Posted May 4th, 2019 in Social Media, Sales

Social Selling : A Guide to Getting Started

Salespeople, Entrepreneurs, and Executives need to include social media in their sales strategy. Social Selling provides a way to reach more people, provide information, and continue conversations that generate leads, closes sales and improves customer retention.


Social Media does not replace face-to-face meetings, but it is another way to keep the conversation going long after you leave the room. 

It is estimated there are more than 5 billion people who have mobile devices, and over half of these people use smartphones. 

With the increase use and advancement of mobile technology, people are accessing their social media accounts 24/7 to get the information they need to help them make decisions about what to buy; and this is not only limited to personal use, but for business as well. 

When selling to the end consumer (B2C), businesses are using social media to showcase new products, offer an outlet to purchase directly through social media and connect with their clients and influencers.  People value what other people say, and they will often research to see online reviews before deciding to buy which makes social media a powerful platform for sales.

Social Selling Goals: Education, Lead Generation, Building Relationships

For business-to-business (B2B) companies, the journey is often longer and less direct than when selling directly to the consumer; however, throughout the different stages of the sales funnel social media is another way salespeople can provide content, connect with key people, increase sales, and provide an opportunity to build relationships that promotes client retention.

Social Media offers a communications outlet for both listening and engaging in conversations. We know that the more opportunities we have to interact with the people who can influence a purchase decision increases revenue potential and a chance to build stronger relationships.   It helps people find you when searching online, and a company and the sales team can develop a reputation as industry experts and thought leaders.  As well, social media extends your reach to a broader audience; an audience that you may never have had the opportunity to meet with in-person which is valuable for all levels within the sales funnel. 

Social Media - Beyond Marketing

Social Media in the past has been relegated solely to the marketing team, but this is not the case any longer.  Your customers and prospects are looking to the internet for information when considering a purchase.  They want to know how to solve a problem and what solutions are available.  Are there any subject matters?

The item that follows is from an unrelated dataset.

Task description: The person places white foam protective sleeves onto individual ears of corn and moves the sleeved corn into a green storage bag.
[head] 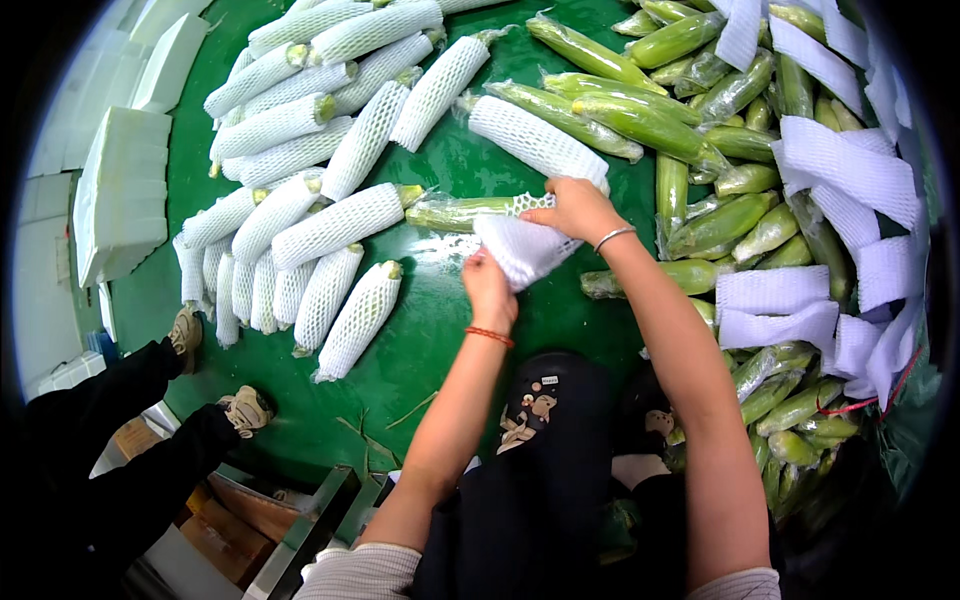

They want to find the best solution provider for their business needs, and that means value and expertise.  Marketing provides the materials, and a high level of listening, but it is You, the sales rep, who is out there looking for new leads and managing client relationships.  Social media offers an ideal conduit of communication that can bring your networking to the next level.

The goal of sales is to acquire new business and to have repeat business from current clients.  Social Media can help sales reach their goals.

Research shows that B2B clients are using social media when making purchasing decisions. 

  • Most B2B buyers are already 57% of the way through the buying process before the first meeting with a representative. (Accenture, 2018)
  • In the B2B setting, events help generate the most leads, while case studies help convert and accelerate the most leads. (Marketing Charts, 2018)
  • 85% of B2B marketers say lead generation is their most important content marketing goal. (Ring Lead, 2017)How to include social selling in your sales strategy

How to include Social Selling into your Sales Strategy

Develop your Online Brand - Be an Influencer

Be who you are, but also be who you want to be.  Your online brand is an extension of your offline brand so be authentic when making a first and long-lasting impression.  A mentor, coach or manager is often more objective, so ask for their opinion.  If your business is to sell products or services to business executives, then your profile photo and tone of speech should be professional and more formal.  If you are selling to an industry that is less formal, such as the cycling industry or alternative healthcare industry, then my suggestion is to focus on business casual in how you look and in conversation.  Keep the tone professional but not too serious. To show your authenticity and credibility, make sure you talk about your life outside work that supports your expertise and interest in the field. 

TIP: When writing business articles, blogs or emails, Grammarly is an online editing tool where you can set the tone and style you want to achieve and it will assist with editing to meet your goals, as well as provide grammar and spelling corrections. 

“In sales, it's not what you say; it's how they perceive what you say.” - Jeffrey Gitomer

First Impressions, Lasting Impressions

When you walk into a room of prospective clients, what is the impression you want to leave with them?   When meeting someone face-to-face, what leaves an impression is your physical self, such as the clothes you wear, the words you choose, the strength of your handshake, and your smile.  When meeting someone online, first impressions of your physical self are still important, especially with the increase of visuals and the use of video content. However, the art of Social Selling has some added nuances that must also be considered.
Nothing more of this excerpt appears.